Subject: File No. 4-538
From: Oren Peretz
Affiliation: NASD/NYSE Arbitrator/Mediator

May 30, 2007

To the SEC Roundtable Board meeting On June 19, 2007:

There are many aspects of the 12b-1 fees that have been integrated into the compensation an advisor/broker receives that must not go unaddressed. This is the compensation that an advisor earns in exchange for services before, during, and after the initial mutual fund investment. In particular is the 12b-1 use of B and C class shares.

The SEC must address the elimination of allowing 100% of an investors money deposited into an investment account thereby harming the small investor. In the case of B and C shares, 100% of the clients initial investment goes into their account. The trade-off is that over the years that follow the initial purchase, an additional percentage (commonly 1% per year) is added to the total expenses under the now disputed classification 12b-1 to compensate the fund for its payment to the advisor/broker who directed the investment. While I do agree that the classification used to define this might not be semantically accurate, it would be a disservice to investors who need and/or desire the use of a financial broker/advisor to eliminate this fee because of the following:

1) Most financial and insurance vehicles sold by regulated brokers and advisors do have some form of post-sale compensation to allow the broker/advisor reimbursement for efforts relating to advise, account servicing, communication and maintenance. In our industry we categorize this as 12b-1. However eliminating this source of compensation to a broker/advisor will not only hurt the small investor who normally would not be serviced, on an on-going basis, by an advisor, but also burden the respective mutual fund company who will now need to provide this service and ultimately pass on the cost in some manner. Due to the know your customer rule, some of the discussion by the fund companies must be limited in scope thereby harming the investor.

2) The inherent accounting fiasco in trying to grandfather existing accounts opened under prospectus disclosed expenses if such 12b-1 expenses are eliminated or restricted. How will you now compensate the mutual funds that have already paid out B share commissions for which the fund companies are still recuperating those payouts? There is no debate that B shares encourage long term investment due to the inherent costs of exiting the investment family prior to the expiration of a set amount of years.

3) The C share which typically pays an on-going 1% trailer on the value of the investors account, allows the advisor the same opportunity available in the asset-based managed accounts without the need of a middleman or third-party servicing. Again, this is paid through the now disputed term, 12b-1 expense. These accounts allow the smaller investor (e.g. less than $100,000) the ability to participate in an asset-based product that, over the years, compensates an advisor more as the account goes up in value and less as it comes down in value. This builds a long-term goal of investing by encouraging relationships that stay informed, educated and serviced.

4) Finally, for the large investor ($1,000,000) even the A share and its 12b-1 structure is the most cost-effective. At this level most load funds allow this $1,000,000 to purchase shares at a 0% front-end load (also known as net asset value) and have the advisor take a smaller 12b-1 fee (typically 25 basis points) in lieu of a more traditional asset-managed account which could cost 1% or more per year.

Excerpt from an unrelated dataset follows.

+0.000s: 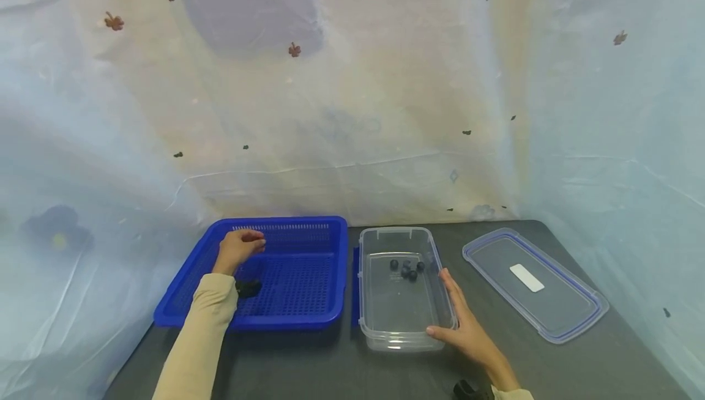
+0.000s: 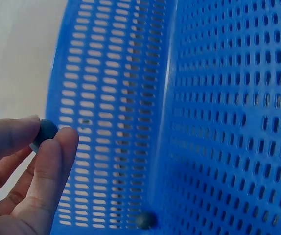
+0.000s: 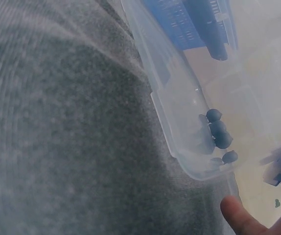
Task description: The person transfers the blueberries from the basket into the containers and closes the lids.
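My left hand (image 1: 238, 249) is above the left part of the blue basket (image 1: 340, 277). In the left wrist view, its thumb and fingers pinch a small dark blueberry (image 2: 46, 133). Another blueberry (image 2: 146, 220) lies low in the basket, by its wall. To the right of the basket stands a clear plastic box (image 1: 385, 320) without its lid, with several blueberries (image 1: 406, 272) on its bottom. My right hand (image 1: 468, 333) rests at the box's near right corner, fingers stretched along the side and thumb at the rim.
A clear lid (image 1: 573, 290) with a blue seal and a white label (image 1: 527, 277) lies on the dark grey table (image 1: 297, 366), right of the box. A blue edge (image 1: 355, 290) shows beside the box's left side. Patterned sheeting (image 1: 352, 106) hangs behind and at both sides.
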`<state>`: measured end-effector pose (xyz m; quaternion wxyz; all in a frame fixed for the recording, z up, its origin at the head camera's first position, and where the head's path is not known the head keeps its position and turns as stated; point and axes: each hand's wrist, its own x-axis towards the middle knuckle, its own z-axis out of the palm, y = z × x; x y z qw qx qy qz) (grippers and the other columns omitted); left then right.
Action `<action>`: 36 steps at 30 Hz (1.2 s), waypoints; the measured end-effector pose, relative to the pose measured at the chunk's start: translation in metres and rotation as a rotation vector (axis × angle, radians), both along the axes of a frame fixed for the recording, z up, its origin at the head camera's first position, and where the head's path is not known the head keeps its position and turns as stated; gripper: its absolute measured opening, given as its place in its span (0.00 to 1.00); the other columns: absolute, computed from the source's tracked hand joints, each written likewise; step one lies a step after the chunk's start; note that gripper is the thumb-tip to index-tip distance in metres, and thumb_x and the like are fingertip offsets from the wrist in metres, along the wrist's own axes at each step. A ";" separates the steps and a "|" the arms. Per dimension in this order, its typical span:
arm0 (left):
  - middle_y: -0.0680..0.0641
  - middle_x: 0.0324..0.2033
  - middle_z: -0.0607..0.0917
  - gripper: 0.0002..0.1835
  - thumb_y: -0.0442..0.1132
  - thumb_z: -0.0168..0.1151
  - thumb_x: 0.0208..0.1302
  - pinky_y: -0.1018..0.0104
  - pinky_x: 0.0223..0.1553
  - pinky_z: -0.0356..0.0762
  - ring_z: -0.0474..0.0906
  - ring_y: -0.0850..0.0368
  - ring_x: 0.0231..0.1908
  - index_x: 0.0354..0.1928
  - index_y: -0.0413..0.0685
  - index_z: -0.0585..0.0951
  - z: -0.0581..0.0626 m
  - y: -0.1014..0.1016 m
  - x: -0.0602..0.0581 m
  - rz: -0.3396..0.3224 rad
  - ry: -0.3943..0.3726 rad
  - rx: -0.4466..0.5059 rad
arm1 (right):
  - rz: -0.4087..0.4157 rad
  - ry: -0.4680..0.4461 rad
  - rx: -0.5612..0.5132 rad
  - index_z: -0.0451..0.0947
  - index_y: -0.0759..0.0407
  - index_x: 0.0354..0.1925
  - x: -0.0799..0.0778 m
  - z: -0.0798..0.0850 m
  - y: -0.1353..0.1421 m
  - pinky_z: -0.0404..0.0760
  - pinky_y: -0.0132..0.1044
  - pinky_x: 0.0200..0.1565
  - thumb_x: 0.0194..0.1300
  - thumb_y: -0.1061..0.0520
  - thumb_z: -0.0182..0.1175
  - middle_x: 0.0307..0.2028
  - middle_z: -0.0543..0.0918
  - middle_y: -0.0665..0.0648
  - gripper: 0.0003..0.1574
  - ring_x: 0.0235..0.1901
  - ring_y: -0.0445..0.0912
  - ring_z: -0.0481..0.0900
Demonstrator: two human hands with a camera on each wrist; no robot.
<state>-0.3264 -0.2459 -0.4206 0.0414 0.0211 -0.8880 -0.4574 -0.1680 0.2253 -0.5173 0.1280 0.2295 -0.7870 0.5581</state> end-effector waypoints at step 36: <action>0.43 0.50 0.81 0.17 0.40 0.67 0.63 0.50 0.49 0.76 0.80 0.47 0.48 0.53 0.44 0.81 0.054 0.106 0.031 -0.328 0.112 0.087 | -0.005 -0.015 0.001 0.42 0.60 0.76 -0.001 0.000 0.000 0.39 0.75 0.56 0.46 0.63 0.73 0.75 0.40 0.65 0.68 0.72 0.39 0.38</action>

The existing 12b-1 fees DOES offer a direct and significant marketing effect by allowing brokers/advisors the ability to continue operating their business of promoting mutual funds on an on-going basis to investors with different needs. Particularly, the need for the small investor (e.g. less than $100,000) the ability to access an advisor who might consider the B share or C share more advantageous to the client than the A share. Eliminating the 12b-1 fee will effectively cease the ability to offer these shares to current and future investors thus eliminating the exact marketing venue the 12b-1 fees were originally designed for. If for definition purposes such terminology (12b-1) needs to be readdressed and defined under a different term (e.g. service fee, trailer, advisor) then I support your goal of addressing this issue as long as the final compensation structure is not changed, altered, or eliminated.

Thank you for your time and attention to this matter.

Oren Peretz, Branch Manager- First Allied Securities, Inc.